Task goal =>
Output the full listing exactly.

Given information =>
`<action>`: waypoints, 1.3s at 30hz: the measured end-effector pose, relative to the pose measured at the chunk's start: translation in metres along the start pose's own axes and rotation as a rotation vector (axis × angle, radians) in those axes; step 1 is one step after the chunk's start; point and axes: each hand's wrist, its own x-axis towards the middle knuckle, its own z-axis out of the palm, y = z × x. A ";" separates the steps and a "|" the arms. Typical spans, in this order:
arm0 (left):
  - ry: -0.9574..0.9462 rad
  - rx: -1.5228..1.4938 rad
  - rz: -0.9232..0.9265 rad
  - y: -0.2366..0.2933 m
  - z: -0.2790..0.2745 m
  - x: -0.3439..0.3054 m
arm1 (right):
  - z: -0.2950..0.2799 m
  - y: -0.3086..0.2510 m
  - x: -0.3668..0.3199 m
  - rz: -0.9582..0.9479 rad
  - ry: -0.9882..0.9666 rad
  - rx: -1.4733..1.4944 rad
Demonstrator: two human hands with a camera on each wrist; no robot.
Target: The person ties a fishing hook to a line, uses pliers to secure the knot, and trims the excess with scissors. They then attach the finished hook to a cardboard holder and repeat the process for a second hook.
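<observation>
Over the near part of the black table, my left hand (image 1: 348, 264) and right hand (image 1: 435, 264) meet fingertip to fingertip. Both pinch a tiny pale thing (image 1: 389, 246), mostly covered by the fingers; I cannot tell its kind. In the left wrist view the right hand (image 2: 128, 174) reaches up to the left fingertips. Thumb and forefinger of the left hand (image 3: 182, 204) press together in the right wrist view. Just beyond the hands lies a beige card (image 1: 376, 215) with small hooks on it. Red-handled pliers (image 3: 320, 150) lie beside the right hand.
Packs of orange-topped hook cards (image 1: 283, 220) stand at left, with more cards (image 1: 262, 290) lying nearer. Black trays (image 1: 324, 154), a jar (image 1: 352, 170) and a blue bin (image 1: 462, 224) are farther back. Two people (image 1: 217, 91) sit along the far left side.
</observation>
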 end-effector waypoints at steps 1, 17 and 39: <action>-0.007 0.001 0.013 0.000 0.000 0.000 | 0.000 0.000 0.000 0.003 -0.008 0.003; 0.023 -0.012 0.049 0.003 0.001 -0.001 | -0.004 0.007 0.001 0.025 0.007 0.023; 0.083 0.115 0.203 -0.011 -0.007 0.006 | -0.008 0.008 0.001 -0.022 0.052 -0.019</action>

Answer section =>
`<action>`: waypoints, 1.3s at 30hz: the measured end-effector pose, relative to the pose measured at the chunk's start: translation in metres along the start pose's own axes and rotation as a rotation vector (axis × angle, radians) in those axes; step 1 is one step after the chunk's start; point and axes: each hand's wrist, its own x-axis towards the middle knuckle, its own z-axis out of the palm, y = z × x. A ";" separates the steps and a "|" the arms. Typical spans, in this order:
arm0 (left):
  - ry: -0.9574..0.9462 rad
  - rx: -1.5228..1.4938 rad
  - rz: -0.9232..0.9265 rad
  - y: -0.2366..0.2933 m
  - z: -0.2790..0.2745 m
  - x: -0.3439..0.3054 m
arm1 (right):
  - z: -0.2950..0.2799 m
  - y: -0.3086..0.2510 m
  - x: -0.3668..0.3199 m
  - rz: -0.9582..0.9479 rad
  - ry: -0.9882..0.9666 rad
  - rx: -1.4733..1.4944 rad
Demonstrator: two human hands with a camera on each wrist; no robot.
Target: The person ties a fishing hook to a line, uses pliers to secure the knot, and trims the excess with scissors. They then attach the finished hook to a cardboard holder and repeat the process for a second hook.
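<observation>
Over the near part of the black table, my left hand (image 1: 348, 264) and right hand (image 1: 435, 264) meet fingertip to fingertip. Both pinch a tiny pale thing (image 1: 389, 246), mostly covered by the fingers; I cannot tell its kind. In the left wrist view the right hand (image 2: 128, 174) reaches up to the left fingertips. Thumb and forefinger of the left hand (image 3: 182, 204) press together in the right wrist view. Just beyond the hands lies a beige card (image 1: 376, 215) with small hooks on it. Red-handled pliers (image 3: 320, 150) lie beside the right hand.
Packs of orange-topped hook cards (image 1: 283, 220) stand at left, with more cards (image 1: 262, 290) lying nearer. Black trays (image 1: 324, 154), a jar (image 1: 352, 170) and a blue bin (image 1: 462, 224) are farther back. Two people (image 1: 217, 91) sit along the far left side.
</observation>
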 end-effector waypoints at steps 1, 17 and 39: <action>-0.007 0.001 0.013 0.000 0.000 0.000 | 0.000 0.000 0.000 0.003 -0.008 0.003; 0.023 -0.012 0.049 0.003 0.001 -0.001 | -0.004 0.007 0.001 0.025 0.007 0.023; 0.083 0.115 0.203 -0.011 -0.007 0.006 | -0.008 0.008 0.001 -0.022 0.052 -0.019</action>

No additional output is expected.